### AVAILABLE RECORDS
BEGIN

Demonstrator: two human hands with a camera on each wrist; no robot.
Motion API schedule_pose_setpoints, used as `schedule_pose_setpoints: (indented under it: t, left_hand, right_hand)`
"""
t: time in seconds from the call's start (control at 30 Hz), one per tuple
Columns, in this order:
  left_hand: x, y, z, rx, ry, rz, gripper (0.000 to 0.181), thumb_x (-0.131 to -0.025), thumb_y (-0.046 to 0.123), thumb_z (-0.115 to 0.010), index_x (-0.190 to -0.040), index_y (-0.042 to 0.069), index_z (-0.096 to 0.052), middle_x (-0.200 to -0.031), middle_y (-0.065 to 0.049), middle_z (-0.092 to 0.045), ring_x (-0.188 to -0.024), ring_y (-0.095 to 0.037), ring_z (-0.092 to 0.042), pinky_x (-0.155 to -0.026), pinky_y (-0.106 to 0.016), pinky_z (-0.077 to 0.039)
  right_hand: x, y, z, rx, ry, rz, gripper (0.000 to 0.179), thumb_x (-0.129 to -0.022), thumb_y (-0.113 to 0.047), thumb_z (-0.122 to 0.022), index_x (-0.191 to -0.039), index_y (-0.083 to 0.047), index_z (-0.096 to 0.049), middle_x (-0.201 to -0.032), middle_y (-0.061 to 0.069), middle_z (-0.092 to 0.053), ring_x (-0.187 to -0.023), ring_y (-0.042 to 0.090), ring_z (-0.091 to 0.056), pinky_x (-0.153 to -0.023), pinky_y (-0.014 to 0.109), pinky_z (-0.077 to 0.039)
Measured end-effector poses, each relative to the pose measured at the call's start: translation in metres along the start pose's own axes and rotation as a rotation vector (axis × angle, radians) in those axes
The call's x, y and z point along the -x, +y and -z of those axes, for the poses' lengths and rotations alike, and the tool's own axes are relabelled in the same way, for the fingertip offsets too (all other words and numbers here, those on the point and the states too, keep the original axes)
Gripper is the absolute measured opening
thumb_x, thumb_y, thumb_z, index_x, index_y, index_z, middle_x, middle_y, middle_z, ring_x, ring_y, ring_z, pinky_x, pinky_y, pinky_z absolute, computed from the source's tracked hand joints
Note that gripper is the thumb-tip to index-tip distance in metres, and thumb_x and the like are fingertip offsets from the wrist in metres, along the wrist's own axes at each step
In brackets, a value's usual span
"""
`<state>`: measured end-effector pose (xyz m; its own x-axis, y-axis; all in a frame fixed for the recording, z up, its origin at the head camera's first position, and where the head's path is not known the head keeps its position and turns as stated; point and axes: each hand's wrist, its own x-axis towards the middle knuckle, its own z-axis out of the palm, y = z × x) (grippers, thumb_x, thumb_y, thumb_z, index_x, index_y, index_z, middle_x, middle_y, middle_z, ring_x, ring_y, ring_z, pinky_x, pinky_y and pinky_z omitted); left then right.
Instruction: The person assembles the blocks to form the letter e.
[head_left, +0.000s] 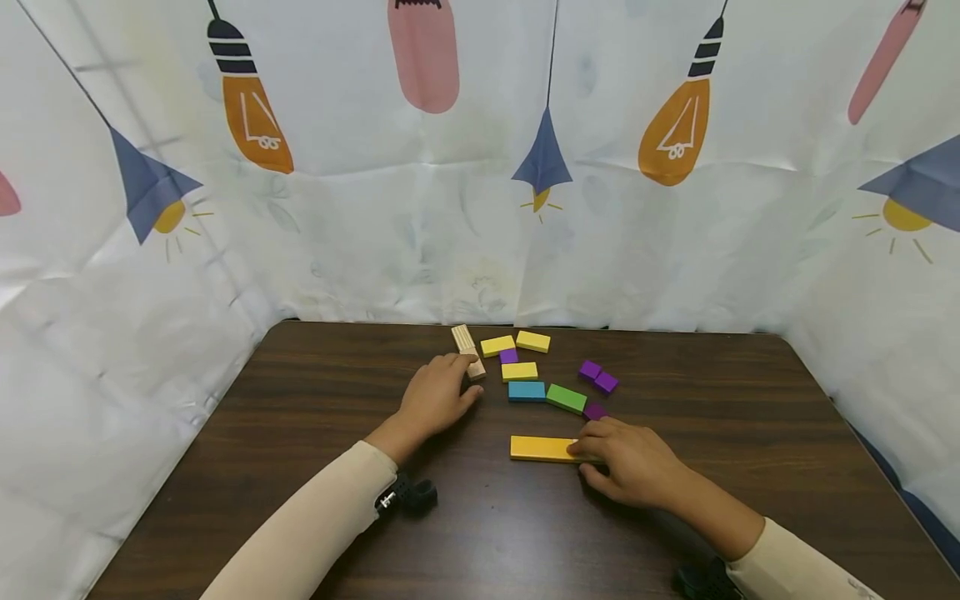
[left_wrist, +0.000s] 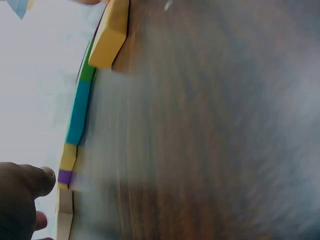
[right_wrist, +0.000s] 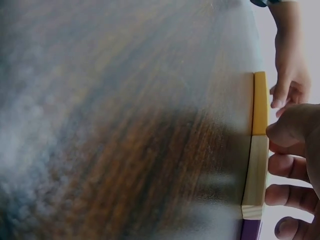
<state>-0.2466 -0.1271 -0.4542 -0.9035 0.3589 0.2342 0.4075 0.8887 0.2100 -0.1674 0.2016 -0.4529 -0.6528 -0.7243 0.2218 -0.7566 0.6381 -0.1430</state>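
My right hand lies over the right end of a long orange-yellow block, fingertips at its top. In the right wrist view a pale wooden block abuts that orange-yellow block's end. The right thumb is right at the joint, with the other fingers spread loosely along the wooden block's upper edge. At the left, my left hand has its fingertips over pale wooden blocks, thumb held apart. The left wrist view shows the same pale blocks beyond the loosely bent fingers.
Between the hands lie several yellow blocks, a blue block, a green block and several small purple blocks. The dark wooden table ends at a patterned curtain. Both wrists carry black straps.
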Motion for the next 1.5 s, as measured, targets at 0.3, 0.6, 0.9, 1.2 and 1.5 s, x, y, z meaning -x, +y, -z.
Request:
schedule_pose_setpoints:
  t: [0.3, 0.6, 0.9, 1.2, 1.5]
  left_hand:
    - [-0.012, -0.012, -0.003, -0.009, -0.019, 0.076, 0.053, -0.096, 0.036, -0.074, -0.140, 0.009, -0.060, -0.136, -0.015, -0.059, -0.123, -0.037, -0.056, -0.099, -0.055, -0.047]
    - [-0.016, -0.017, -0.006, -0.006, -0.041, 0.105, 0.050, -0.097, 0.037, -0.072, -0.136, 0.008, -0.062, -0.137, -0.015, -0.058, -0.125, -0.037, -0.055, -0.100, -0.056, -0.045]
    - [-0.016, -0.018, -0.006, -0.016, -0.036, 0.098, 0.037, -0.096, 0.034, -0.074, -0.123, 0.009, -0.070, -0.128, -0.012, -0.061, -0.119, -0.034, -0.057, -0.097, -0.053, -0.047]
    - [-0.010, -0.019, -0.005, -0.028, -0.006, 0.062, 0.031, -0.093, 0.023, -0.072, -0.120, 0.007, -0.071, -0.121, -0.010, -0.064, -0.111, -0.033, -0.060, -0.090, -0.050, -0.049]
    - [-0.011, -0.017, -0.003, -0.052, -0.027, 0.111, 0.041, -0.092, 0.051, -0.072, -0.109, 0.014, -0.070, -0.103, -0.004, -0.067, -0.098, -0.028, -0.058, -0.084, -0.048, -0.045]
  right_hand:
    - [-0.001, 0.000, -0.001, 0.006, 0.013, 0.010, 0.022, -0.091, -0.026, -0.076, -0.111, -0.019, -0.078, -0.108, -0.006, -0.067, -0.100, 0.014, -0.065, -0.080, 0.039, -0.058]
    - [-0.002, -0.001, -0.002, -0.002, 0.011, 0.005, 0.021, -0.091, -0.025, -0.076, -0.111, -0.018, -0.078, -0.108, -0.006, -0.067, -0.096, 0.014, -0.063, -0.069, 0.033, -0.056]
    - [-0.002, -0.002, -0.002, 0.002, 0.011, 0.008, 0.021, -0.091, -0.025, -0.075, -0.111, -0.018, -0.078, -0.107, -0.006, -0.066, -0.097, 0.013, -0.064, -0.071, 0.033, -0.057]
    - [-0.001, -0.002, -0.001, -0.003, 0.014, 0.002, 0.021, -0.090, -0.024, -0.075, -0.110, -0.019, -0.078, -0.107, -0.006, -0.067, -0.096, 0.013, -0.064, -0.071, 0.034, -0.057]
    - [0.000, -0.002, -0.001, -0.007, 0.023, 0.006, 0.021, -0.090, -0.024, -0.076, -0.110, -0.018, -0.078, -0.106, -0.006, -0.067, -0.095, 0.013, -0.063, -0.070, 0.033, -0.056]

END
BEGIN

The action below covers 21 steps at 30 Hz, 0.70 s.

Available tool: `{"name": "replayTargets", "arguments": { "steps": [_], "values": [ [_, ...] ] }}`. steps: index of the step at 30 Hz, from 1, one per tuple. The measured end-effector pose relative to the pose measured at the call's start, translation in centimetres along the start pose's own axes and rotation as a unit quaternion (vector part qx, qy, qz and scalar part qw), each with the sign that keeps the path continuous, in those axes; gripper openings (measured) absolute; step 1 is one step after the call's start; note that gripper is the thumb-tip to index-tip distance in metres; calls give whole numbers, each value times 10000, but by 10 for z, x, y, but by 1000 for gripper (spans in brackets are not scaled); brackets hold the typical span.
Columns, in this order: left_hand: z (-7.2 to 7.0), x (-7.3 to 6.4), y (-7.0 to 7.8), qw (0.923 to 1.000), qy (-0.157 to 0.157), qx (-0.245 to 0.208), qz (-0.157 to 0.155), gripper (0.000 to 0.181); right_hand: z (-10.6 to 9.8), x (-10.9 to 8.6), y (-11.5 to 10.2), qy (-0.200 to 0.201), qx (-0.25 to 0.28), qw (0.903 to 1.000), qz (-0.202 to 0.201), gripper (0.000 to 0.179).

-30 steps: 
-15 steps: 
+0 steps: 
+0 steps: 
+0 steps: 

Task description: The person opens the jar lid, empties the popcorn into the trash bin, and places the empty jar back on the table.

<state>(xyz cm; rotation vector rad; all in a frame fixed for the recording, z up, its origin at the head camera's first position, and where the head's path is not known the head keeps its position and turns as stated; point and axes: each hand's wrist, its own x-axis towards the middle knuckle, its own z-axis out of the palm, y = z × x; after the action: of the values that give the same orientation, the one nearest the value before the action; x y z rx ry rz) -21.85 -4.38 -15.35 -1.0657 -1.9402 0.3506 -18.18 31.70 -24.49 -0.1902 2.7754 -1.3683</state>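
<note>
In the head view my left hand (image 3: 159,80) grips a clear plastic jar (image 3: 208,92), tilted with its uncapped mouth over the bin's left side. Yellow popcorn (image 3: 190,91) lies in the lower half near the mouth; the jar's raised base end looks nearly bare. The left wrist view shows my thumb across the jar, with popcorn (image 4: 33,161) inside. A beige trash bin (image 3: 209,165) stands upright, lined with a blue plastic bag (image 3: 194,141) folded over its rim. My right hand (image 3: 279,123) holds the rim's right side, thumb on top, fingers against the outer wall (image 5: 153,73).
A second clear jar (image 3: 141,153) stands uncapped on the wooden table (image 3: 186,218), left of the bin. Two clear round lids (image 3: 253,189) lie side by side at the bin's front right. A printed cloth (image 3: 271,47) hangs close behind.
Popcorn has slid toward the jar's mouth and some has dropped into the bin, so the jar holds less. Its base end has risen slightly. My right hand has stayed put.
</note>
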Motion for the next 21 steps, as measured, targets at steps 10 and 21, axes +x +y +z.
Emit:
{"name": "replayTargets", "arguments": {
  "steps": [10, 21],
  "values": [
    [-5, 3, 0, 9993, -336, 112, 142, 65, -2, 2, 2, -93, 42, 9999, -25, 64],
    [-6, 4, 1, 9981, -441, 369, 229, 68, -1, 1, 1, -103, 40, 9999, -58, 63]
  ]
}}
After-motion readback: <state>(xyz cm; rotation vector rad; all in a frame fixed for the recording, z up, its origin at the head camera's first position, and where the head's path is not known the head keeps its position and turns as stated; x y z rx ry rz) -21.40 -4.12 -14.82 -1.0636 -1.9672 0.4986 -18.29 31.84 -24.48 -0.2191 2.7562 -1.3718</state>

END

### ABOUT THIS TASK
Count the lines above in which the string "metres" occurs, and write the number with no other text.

### RESPONSE BELOW
3